The consequences were far reaching and have led to the decline of MMR immunisation rates in the UK and suspension of routine school-based vaccination of adolescents against hepatitis B in France, even though scientific evidence was against the allegations.6 ,7 The Hib/diabetes issue, fortunately, has not had any recognisable effect on Hib vaccine coverage in Finalnd or any other European country.

The reasons for the general public's enormous and, it seems, ever increasing interest in vaccine damage are multifactorial and rather easy to understand: an effective programme of vaccination leads to a reduced rate of occurences of the disease it seeks to prevent. Thus, the public fear of a serious illness—for example, poliomyelitis, becomes theoretical in the lack of actual cases, and the acceptance of an immunisation programme decreases. In parallel, public interest increasingly focuses on the perceived (or real) side effects of the vaccine.
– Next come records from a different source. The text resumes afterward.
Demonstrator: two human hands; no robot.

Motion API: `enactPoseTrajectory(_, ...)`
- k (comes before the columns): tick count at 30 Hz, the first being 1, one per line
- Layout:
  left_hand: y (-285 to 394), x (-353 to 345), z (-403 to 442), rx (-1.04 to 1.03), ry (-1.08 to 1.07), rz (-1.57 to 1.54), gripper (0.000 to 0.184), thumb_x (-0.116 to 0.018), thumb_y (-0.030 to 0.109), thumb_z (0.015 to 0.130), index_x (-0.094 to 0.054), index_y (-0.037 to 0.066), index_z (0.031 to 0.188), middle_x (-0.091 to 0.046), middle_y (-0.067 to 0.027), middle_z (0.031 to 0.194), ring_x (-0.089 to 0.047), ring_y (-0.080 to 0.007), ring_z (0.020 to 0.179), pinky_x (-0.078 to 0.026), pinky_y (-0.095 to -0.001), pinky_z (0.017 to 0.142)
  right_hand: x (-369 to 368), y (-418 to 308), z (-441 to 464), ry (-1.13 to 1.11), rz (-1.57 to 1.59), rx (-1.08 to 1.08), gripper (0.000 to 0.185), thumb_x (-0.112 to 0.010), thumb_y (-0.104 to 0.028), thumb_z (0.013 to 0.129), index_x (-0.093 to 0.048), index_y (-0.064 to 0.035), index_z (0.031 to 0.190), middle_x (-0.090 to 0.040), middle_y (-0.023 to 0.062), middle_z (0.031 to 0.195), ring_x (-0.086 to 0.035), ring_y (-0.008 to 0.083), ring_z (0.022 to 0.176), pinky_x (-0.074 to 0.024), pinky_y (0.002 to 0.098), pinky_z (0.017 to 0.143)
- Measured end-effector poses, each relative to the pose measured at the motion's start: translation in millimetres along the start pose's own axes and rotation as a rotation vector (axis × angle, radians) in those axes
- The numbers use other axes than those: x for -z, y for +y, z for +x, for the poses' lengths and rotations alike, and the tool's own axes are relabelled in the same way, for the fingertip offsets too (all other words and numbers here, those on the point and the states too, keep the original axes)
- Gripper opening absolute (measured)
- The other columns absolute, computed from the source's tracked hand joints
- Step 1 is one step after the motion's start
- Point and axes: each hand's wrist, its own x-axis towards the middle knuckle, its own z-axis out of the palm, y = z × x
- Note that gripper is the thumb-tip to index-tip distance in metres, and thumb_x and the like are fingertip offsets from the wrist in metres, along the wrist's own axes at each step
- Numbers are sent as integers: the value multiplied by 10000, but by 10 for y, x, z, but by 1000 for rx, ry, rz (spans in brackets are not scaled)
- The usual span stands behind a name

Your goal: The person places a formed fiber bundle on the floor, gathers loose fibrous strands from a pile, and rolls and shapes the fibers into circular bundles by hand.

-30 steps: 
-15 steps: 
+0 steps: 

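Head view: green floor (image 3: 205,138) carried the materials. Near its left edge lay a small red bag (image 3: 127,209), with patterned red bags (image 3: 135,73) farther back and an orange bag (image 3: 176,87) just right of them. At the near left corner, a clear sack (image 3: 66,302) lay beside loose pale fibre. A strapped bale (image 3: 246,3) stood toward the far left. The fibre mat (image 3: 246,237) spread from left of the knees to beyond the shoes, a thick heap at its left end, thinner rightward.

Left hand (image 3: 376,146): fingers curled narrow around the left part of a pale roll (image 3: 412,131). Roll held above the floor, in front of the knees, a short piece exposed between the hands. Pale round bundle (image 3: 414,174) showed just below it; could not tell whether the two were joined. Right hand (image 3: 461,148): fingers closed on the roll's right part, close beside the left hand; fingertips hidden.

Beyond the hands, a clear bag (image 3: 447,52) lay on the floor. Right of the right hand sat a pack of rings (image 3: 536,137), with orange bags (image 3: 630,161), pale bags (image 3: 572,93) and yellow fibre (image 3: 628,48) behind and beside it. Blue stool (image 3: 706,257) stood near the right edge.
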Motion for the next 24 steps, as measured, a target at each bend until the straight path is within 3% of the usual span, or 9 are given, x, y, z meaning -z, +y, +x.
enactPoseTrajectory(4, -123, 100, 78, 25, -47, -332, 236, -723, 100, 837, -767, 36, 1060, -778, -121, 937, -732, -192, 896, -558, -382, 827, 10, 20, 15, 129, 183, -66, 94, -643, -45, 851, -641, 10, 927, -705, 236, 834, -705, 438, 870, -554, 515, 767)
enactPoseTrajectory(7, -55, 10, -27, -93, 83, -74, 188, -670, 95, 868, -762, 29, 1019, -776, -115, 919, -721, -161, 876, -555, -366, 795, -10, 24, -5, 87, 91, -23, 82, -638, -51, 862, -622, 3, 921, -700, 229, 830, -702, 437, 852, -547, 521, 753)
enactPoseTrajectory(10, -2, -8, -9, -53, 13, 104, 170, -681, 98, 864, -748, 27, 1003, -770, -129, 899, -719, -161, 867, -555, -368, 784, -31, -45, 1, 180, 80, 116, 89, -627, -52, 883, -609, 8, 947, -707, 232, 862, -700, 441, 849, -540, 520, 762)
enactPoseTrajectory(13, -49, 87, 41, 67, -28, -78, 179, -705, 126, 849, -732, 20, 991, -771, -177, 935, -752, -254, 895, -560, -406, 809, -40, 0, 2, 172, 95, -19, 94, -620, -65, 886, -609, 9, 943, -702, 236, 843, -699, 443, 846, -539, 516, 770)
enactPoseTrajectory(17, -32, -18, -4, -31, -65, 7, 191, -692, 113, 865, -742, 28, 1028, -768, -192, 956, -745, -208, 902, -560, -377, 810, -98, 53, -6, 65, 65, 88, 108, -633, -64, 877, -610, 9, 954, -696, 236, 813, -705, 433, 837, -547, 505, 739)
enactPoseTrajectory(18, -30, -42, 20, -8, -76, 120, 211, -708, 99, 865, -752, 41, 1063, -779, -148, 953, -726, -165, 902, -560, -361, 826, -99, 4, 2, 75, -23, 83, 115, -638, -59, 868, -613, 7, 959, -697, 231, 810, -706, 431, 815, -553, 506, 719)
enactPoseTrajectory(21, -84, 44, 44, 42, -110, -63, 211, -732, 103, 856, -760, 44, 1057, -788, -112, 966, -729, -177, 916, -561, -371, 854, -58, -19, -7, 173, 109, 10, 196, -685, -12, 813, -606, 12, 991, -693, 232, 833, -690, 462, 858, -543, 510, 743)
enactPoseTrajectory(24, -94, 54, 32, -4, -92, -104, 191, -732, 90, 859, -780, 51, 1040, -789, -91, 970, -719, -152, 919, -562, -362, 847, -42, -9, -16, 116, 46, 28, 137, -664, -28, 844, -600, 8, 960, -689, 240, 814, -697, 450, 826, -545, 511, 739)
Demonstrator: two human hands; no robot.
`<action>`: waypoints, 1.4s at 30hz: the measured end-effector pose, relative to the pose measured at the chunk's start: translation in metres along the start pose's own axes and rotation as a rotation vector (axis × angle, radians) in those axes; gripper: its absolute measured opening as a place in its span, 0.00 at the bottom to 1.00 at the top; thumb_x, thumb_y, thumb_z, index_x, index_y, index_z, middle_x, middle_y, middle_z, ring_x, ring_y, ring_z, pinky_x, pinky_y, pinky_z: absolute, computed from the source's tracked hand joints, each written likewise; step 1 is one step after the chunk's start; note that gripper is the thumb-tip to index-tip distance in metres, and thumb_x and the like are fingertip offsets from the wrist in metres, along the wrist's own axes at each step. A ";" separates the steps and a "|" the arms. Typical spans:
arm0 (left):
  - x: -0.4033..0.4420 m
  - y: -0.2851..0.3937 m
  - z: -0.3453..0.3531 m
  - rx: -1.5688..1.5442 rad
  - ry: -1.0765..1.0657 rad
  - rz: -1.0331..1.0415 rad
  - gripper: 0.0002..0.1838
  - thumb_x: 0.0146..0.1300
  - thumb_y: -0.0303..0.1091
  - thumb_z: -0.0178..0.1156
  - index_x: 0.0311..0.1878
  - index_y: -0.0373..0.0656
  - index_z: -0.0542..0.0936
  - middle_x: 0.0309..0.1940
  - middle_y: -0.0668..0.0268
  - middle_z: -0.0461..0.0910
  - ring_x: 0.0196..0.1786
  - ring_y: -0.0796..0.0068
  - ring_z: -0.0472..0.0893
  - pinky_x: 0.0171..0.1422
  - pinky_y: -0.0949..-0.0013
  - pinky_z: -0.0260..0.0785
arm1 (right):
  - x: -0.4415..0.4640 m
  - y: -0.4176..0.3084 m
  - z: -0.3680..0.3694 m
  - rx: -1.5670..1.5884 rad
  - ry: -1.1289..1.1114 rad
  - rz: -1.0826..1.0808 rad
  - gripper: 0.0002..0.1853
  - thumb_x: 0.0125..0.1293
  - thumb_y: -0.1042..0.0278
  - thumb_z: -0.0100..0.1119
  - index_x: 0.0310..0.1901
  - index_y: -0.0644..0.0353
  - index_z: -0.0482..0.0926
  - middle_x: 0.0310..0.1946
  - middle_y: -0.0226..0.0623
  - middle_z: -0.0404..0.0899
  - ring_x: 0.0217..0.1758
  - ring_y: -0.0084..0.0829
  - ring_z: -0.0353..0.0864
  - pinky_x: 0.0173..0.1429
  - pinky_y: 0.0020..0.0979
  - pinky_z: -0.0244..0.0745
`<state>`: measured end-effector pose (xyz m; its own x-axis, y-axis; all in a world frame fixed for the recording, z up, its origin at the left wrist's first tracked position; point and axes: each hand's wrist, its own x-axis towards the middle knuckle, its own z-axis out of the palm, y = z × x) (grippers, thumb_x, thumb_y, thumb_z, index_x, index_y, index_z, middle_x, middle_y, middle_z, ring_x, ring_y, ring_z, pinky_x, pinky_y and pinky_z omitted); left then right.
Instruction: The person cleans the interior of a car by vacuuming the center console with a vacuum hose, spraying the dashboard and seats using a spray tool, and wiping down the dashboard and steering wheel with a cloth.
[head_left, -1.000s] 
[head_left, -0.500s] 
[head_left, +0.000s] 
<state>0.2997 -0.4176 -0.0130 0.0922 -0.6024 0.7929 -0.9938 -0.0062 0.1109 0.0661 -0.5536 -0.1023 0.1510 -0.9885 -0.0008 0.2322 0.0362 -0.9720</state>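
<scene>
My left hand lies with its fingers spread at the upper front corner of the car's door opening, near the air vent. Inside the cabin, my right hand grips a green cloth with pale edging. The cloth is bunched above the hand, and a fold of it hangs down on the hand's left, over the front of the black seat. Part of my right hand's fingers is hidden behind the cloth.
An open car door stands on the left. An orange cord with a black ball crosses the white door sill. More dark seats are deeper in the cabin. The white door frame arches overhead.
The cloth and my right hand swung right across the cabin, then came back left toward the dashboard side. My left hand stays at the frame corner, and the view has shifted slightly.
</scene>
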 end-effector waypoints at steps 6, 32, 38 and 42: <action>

This is the dilemma we have to fight against.

 Ideally, all parties concerned with vaccine safety—that is, the patients or their parents, legal authorities, manufacturers, and immunising physicians, should have a common interest in discriminating between coincidence and causal link of post-immunisation adverse events in order to maintain confidence in our successful vaccination programmes. Unfortunately, this is hardly ever the case. On 23 May 2000, despite overwhelming evidence that there is no causal link between multiple sclerosis and other demyelinating diseases and hepatitis B immunisation,7 the French Ministry of Health announced that it had decided to give financial compensation to eight individuals who had claimed serious medical problems after hepatitis B immunisation. The Ministry of Health argued that there is a causal link between hepatitis B immunisation and serious medical problems—French journalists picked up on this and spread the news that “new data” indicated a causal link (CA Siegrist, personal communication). There is no such new data and I wonder what the next story will be. (By the way, I observed side effects in both my daughter and my son within two weeks of their first dose of MMR at the age of 12 months: they both said “Daddy” for the first time shortly afterwards and also soon started to walk.)